EXERCISE: Print verbatim the opening line of the material and every subsequent line through the one containing "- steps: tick".

DATA SHOWN:
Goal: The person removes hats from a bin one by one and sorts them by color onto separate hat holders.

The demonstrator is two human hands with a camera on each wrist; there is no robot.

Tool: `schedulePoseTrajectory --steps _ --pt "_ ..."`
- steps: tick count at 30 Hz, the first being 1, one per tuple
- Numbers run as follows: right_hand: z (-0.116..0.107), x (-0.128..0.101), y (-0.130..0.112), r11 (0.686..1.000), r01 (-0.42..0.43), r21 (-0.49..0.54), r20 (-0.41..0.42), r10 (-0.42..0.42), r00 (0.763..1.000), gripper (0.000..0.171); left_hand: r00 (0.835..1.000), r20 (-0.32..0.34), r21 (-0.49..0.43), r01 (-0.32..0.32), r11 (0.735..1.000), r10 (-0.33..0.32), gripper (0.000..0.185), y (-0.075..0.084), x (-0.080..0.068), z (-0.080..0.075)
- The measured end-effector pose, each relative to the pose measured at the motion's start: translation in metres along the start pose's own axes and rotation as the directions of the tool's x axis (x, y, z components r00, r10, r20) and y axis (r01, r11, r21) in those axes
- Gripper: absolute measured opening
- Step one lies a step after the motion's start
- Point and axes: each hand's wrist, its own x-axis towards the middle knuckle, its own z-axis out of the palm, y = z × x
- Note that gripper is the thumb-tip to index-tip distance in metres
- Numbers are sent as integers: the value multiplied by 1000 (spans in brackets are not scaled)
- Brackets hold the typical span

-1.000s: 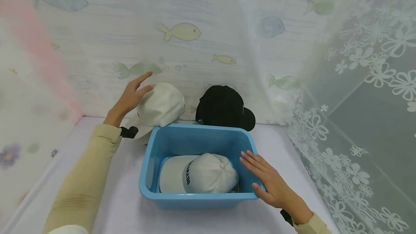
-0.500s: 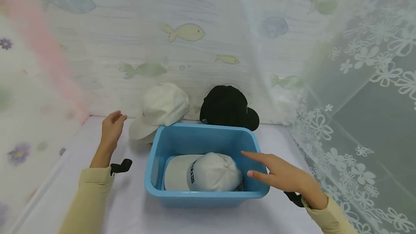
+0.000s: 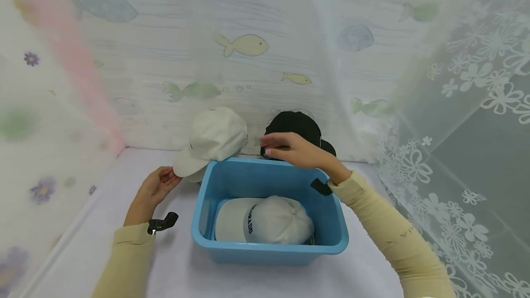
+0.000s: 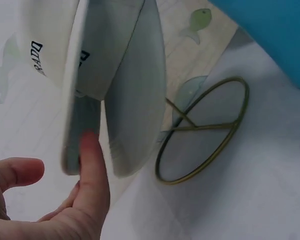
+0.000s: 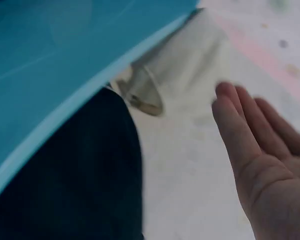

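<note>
Fingers (image 4: 94,175) (L hand (image 3: 155,187)) under top wht cap's (image 3: 219,133) brim (image 3: 188,163).

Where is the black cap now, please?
In the head view, the black cap is right of centre, behind the blue bin, partly hidden by the right hand.

White tabletop (image 3: 174,263); near its far edge, a dark-lettered white cap (image 3: 219,134) and black cap (image 3: 295,123); blue bin (image 3: 265,257); fish-patterned curtain (image 3: 248,8).

Diffuse head-view light leaves a faint shadow below the blue plastic tub (image 3: 267,256), at six o'clock; the dimmer right-wrist view blurs the white baseball cap (image 5: 187,67) at one o'clock.
</note>
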Motion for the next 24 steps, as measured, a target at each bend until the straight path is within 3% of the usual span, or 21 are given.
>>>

RESULT OF THIS EXERCISE:
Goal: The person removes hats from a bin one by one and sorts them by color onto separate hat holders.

The demonstrator is two human hands with a camera on each wrist; there is no robot.

Tool: `schedulePoseTrajectory --steps _ --pt "_ ..."`
- steps: tick count at 30 Hz, the first being 1, one per tuple

The answer, as written, is complete.